For More Information About Colours
For more information on colours and how to best use them, the Pantone website is the global industry standard of all things to do with colour. If you have ever printed a business card your graphic designer or printer probably would have mentioned them to you at some stage. The Pantone Institute has really useful resources and helpful articles with regard to colour and the ways in which you can use them to your best advantage. There is also an interesting section on colour forecasting which is useful if you like to be at the bleeding edge and see which colour trends will most likely be in fashion and filling our public spaces in the years to come.
The Colourful Bottom-line
As with most things I often find that the best indication as to whether one colour or another or a combination of colours is right for you and your business is to trust your gut instinct. There are all too many marketing people out there who love spending your money while they test their theories with ideas and approaches that quite frankly should never have seen the light of day in the commercial world. They’re almost worst than lawyers in this regard. So trust your instincts and be open to hearing new ideas.
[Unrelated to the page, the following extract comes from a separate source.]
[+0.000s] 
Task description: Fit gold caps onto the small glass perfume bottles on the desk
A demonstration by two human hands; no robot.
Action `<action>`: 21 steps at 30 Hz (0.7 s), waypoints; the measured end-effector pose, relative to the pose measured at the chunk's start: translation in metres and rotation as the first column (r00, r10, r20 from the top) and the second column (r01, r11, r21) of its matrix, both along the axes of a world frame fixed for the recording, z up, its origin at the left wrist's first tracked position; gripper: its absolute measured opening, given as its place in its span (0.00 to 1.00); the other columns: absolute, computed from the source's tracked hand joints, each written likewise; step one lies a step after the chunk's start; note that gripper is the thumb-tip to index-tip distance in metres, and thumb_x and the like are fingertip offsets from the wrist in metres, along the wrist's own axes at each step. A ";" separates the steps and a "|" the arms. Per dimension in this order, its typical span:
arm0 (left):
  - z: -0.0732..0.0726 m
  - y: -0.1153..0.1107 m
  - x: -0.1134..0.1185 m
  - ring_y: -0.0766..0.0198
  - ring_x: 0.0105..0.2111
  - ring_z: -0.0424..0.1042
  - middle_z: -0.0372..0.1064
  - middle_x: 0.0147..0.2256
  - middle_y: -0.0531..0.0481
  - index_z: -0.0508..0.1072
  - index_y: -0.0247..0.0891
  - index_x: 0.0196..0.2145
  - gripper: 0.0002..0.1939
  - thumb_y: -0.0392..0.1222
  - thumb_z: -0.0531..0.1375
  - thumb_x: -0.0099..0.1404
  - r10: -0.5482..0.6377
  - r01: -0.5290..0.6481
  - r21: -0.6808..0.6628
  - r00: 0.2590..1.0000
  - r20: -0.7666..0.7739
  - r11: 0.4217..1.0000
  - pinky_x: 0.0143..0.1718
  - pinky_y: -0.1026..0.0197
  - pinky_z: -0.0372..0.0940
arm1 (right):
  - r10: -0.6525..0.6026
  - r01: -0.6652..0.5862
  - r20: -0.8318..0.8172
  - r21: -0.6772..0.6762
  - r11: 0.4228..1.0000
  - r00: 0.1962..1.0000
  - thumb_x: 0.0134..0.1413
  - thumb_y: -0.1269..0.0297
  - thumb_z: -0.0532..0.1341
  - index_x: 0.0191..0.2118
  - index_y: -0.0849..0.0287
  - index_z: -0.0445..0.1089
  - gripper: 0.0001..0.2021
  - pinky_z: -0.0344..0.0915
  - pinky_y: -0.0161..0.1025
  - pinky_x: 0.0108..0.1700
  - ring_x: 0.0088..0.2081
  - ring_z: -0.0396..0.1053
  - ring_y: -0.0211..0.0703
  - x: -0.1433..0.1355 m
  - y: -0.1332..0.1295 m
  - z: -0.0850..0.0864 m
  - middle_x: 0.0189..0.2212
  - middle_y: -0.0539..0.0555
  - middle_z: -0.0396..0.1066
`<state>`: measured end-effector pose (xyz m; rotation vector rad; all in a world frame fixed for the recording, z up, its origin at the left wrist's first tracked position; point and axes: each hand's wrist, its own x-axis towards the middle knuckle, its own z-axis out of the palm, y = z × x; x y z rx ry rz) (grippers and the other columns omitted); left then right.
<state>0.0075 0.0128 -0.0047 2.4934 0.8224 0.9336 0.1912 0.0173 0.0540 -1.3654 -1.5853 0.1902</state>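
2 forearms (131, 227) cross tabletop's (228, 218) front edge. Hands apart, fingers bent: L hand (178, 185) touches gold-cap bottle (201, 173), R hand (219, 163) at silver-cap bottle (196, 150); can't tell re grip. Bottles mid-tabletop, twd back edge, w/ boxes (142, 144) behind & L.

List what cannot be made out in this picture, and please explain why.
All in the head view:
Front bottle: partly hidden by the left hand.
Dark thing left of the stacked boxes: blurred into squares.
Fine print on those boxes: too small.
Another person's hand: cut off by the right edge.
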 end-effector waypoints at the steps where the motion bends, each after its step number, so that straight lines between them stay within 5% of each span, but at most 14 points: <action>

Colour in marketing especially is a science, but it isn’t and doesn’t have to be complicated. It’s also perfectly legitimate to choose a colour simply because you love it, perhaps it’s your favourite, and it makes you happy. To finish I would like to return to the beginning and say that colour is all about eliciting and evoking hidden emotions out of us and our fellow man. Pay close attention to your emotions when choosing a colour and you will almost certainly get it right more often than not.
Thank you for investing your time to read this series. I trust the information was valuable.